I may not get to respond to you all in detail but wanted to at least acknowledge and thank you in this message before time runs away from me. And I’ll also address a few of the key/common things some of you asked about: 

HEARING : Yes, this is a huge issue. But, actually, on her husband’s side - he’s clinically partially deaf and has been wearing a hearing aid for over 10 years (which now barely works). Mom’s hearing on the other hand is super sharp, she hears like a dog. I am around her enough to know. So yes, while I understand this definitely causes communication strain between them (and I do sympathize with him for his hearing struggles), It’s really is not **just* the hearing…

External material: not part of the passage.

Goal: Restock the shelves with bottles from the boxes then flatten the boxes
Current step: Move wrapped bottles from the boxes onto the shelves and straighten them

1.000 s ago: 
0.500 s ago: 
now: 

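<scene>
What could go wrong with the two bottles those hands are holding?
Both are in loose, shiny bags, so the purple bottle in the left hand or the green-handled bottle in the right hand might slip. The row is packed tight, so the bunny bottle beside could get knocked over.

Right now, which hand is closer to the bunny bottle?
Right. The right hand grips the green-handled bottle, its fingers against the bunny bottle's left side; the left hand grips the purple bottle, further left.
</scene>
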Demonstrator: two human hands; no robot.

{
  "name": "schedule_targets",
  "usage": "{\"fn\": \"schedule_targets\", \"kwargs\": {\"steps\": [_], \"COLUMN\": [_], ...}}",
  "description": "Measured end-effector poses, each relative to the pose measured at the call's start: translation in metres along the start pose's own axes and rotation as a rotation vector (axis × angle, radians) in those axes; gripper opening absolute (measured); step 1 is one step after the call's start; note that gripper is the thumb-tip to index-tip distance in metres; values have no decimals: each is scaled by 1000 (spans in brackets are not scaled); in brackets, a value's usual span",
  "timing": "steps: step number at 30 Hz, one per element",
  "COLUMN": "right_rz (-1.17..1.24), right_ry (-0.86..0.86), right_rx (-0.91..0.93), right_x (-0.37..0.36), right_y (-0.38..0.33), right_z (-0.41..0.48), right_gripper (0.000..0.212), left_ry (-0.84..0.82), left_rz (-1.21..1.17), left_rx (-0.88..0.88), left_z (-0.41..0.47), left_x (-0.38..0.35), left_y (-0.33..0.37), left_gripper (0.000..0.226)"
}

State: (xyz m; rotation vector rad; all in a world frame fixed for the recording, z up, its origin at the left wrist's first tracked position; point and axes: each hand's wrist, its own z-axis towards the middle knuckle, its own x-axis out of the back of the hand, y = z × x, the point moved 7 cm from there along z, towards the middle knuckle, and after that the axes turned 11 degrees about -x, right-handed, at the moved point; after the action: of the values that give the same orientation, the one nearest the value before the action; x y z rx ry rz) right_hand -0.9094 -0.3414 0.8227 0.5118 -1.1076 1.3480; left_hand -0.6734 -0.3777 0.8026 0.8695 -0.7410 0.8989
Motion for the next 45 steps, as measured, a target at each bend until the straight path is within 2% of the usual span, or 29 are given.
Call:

THE GASLIGHTING: This is very big theme. It comes in many forms. I've seen it many times. One example is kind of like a word salad where he’s not communicating clearly and if Mom asks questions seeking clarification, he gets defensive and changes what he said or convinces her he never said it. So she feels crazy. Another doozy: Mom is a very light sleeper (b/c of her super sharp hearing, actually!) and in their bedroom there is a dull humming sound from the boiler which she has been complaining to him about for years b/c it keeps her up at night. He keeps telling her she’s crazy that there’s nothing there - coming from a man who KNOWS he’s practically deaf!!! So when I came to visit, I was sitting on the bed with Mom watching a movie and heard it myself. It’s very subtle but would drive me crazy if I was trying to sleep. I told her I could hear it too. The following day while I was in the other room (he didn’t think I was there), I overheard her say: “See, I told you there is a sound from the boiler, Heidi even heard it” His response:? “So just because Heidi heard it that makes it true?”🤯 There are clearly mental health issues here. I don’t think he’s even aware of what he’s doing. Not that it’s any better. There is zero chance of him getting checked b/c he genuinely thinks there is nothing wrong with him and my Mom has all the anxiety (did I mention he’s been married 4 times before Mom? All wives left him).

DIET: Oh how I’ve tried to get her to eat more whole foods but she is in a comfort zone atm (she used to grow and eat veggies from our garden but now she eats what he eats - meat, carbs, very little veg and sweets). She finds cooking stressful and I don’t have the heart to keep harassing her about it. She’s so thin, I’m happy she’s eating at all. I’ve had to pick my battle on this for now. But will try again.

ACTIVITIES: I’ve also tried to get her to join senior centers but there is really nothing in her teeny town and the next town is far. The distance seems daunting to her right now. I got her into coloring which she really enjoys and that’s helped immensely.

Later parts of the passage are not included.